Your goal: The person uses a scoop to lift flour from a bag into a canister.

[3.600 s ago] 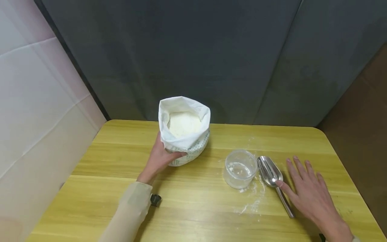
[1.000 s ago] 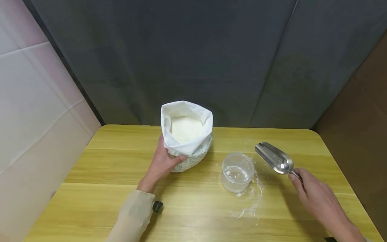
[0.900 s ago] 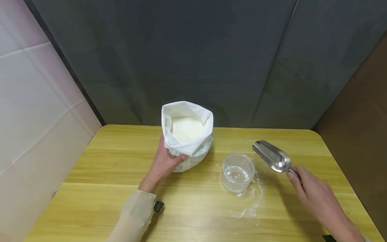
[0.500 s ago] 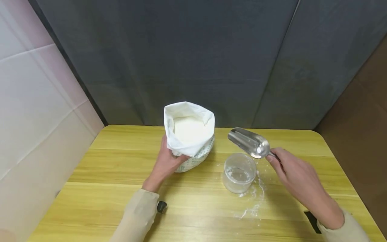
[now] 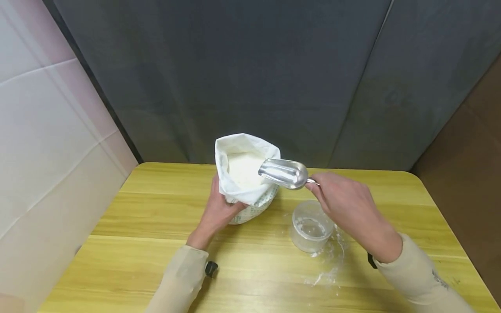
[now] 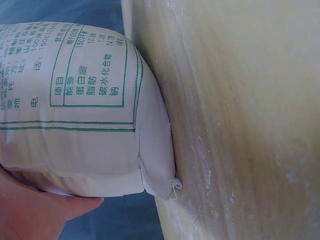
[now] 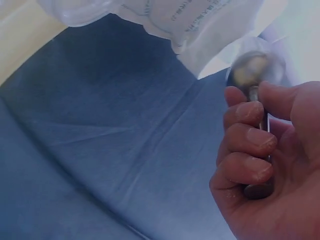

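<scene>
A white cloth sack (image 5: 250,198) with green print stands upright, its mouth rolled wide and pale flour (image 5: 242,169) inside. My left hand (image 5: 217,211) grips its near left side, thumb across the front; in the left wrist view the sack (image 6: 85,100) fills the left half. My right hand (image 5: 348,202) holds a metal scoop (image 5: 285,173) by its handle, the bowl's tip over the sack's right rim. In the right wrist view the fingers (image 7: 250,140) curl round the handle. Below the right hand sits a clear round plastic tub (image 5: 311,232) with flour traces inside.
The wooden table (image 5: 129,243) bears spilled flour (image 5: 326,276) around and in front of the tub. A dark curtain (image 5: 235,78) hangs behind the table's far edge. A white panel (image 5: 58,130) stands at the left, a brown panel (image 5: 465,126) at the right.
My right hand lay open beside the scoop, then took it by the handle and lifted it. It has moved left over the tub to the sack's mouth. The left hand keeps its grip.
</scene>
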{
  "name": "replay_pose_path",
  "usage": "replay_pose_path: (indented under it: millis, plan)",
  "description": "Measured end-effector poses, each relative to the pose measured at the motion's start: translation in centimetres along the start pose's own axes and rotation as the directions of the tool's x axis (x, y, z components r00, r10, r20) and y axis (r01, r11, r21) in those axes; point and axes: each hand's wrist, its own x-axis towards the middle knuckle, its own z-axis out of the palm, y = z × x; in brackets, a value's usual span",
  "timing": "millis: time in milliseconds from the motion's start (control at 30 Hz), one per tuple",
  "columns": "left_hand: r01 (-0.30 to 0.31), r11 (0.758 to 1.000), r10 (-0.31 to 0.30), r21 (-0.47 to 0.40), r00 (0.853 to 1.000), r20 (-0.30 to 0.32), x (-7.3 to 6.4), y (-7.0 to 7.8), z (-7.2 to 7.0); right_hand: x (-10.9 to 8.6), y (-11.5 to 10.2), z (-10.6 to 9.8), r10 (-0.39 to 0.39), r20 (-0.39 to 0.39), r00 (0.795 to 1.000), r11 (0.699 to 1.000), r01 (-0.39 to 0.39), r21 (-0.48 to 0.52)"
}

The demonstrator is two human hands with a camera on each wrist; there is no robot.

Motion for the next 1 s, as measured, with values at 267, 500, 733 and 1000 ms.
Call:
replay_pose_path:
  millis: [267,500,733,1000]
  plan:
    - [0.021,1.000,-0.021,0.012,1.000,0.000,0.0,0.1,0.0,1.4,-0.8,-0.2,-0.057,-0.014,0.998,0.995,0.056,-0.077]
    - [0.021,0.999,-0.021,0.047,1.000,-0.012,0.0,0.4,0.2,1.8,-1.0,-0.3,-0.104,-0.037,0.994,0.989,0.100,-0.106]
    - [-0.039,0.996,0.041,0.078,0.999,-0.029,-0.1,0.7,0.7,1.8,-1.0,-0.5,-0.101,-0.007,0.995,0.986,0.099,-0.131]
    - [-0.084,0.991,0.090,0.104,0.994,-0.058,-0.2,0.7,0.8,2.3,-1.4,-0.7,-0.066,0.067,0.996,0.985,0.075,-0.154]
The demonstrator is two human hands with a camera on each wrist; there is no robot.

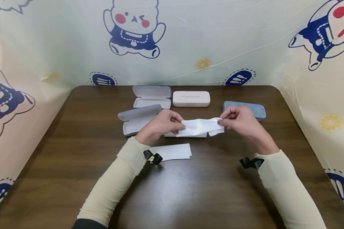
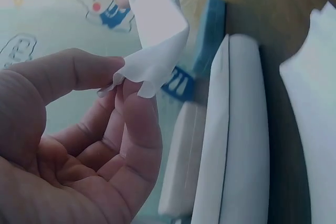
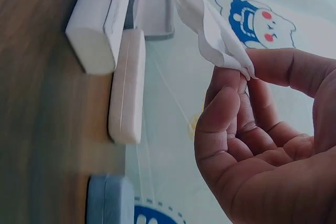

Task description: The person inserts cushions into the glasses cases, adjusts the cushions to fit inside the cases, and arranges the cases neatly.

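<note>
A folded white cloth is stretched between my two hands above the table. At its left end my left hand pinches it between thumb and index finger. My right hand pinches the opposite end, the cloth gathered at the fingertips in the right wrist view. Directly below the cloth stands a white glasses case, mostly hidden from the head view. Another folded white cloth lies flat on the table near my left wrist.
Two glasses cases stand open at the left: a grey one and a lighter one behind it. A closed white case is at the back. The blue case lies behind my right hand on the brown table.
</note>
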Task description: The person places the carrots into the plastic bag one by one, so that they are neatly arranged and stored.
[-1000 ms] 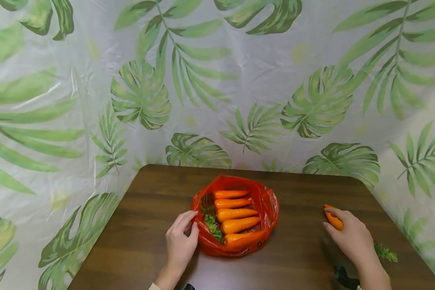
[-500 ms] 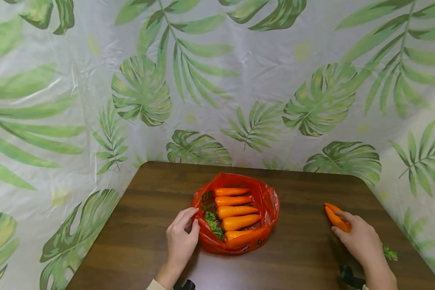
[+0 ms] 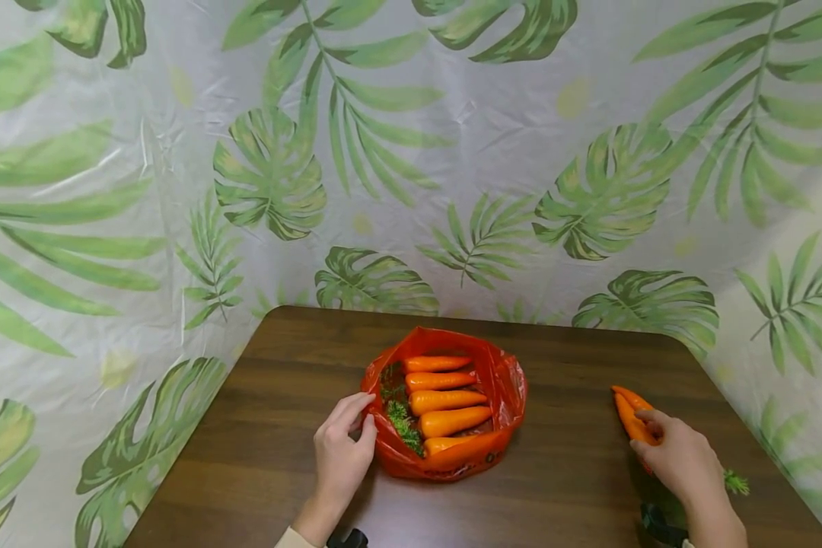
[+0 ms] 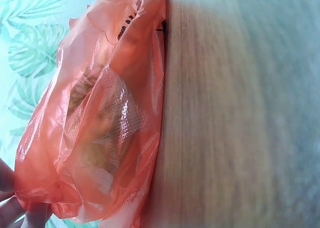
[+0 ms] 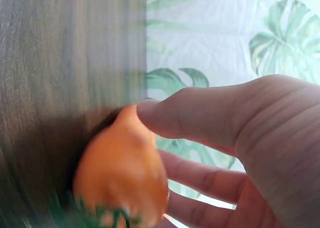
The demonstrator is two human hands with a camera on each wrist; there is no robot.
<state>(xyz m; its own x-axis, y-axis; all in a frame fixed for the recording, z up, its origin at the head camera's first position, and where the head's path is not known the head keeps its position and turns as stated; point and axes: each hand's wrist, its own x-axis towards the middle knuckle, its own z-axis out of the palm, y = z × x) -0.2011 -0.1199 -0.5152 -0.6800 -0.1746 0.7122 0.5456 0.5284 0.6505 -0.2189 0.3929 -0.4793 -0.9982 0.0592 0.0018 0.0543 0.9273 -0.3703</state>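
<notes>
In the head view a red plastic bag stands wide at the mouth, with several orange carrots lying side by side inside, green tops to the left. My left hand pinches the bag's left rim; the left wrist view shows fingertips at the edge of the thin film. Over at the right, two carrots lie close together on the table. My right hand has thumb and fingers around the nearer carrot, whose thumb contact shows in the right wrist view. The palm hides much of both carrots.
The brown wooden table has a rounded back edge. Behind it hangs a leaf-patterned sheet. A green carrot top shows beside the right wrist, and a dark strap sits at that wrist.
My right hand has shifted slightly to the right and toward me, and more of the two carrots shows beyond its fingers. The left hand and the bag keep their places.
</notes>
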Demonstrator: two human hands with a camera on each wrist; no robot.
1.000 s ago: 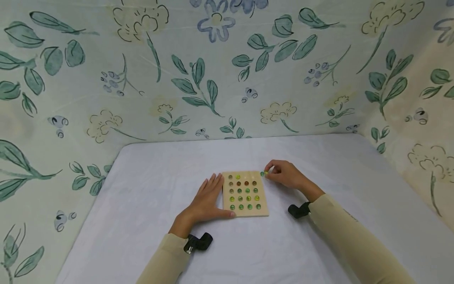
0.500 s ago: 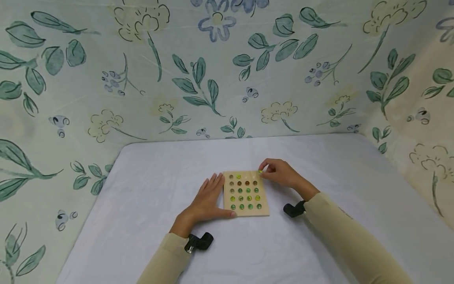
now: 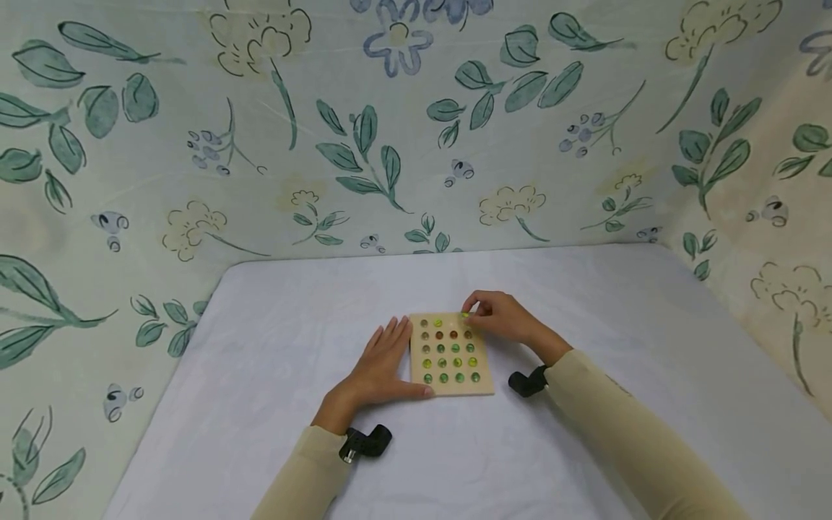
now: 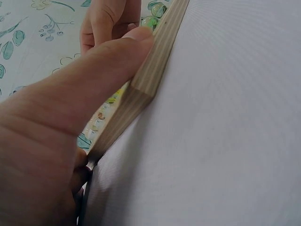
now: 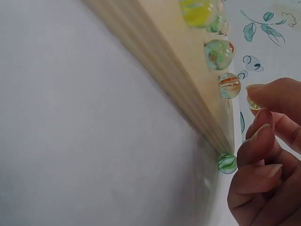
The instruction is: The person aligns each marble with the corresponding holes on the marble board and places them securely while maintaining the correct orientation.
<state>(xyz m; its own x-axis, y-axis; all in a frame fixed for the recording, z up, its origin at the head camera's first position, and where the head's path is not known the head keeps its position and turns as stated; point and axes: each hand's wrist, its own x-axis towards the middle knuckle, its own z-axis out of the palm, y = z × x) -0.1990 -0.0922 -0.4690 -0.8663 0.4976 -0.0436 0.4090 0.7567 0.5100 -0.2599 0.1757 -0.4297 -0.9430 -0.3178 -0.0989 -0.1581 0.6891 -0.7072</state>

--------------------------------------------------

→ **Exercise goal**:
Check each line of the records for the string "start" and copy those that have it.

→ **Answer space**:
  "description": "Measured end-effector poses, each relative to the pose measured at the motion's start: translation in centimetres along the start pose's own axes and rotation as the directions of the tool's x axis (x, y, z components r00, r10, r20) and y axis (r01, r11, r21) in those axes; point and axes: each hand's wrist, its own x-axis towards the middle knuckle, its own z-axis out of the palm, y = z × x; in brackets, a value's usual span",
  "timing": "millis: time in milliseconds from the motion's start (control at 30 Hz), one per tuple",

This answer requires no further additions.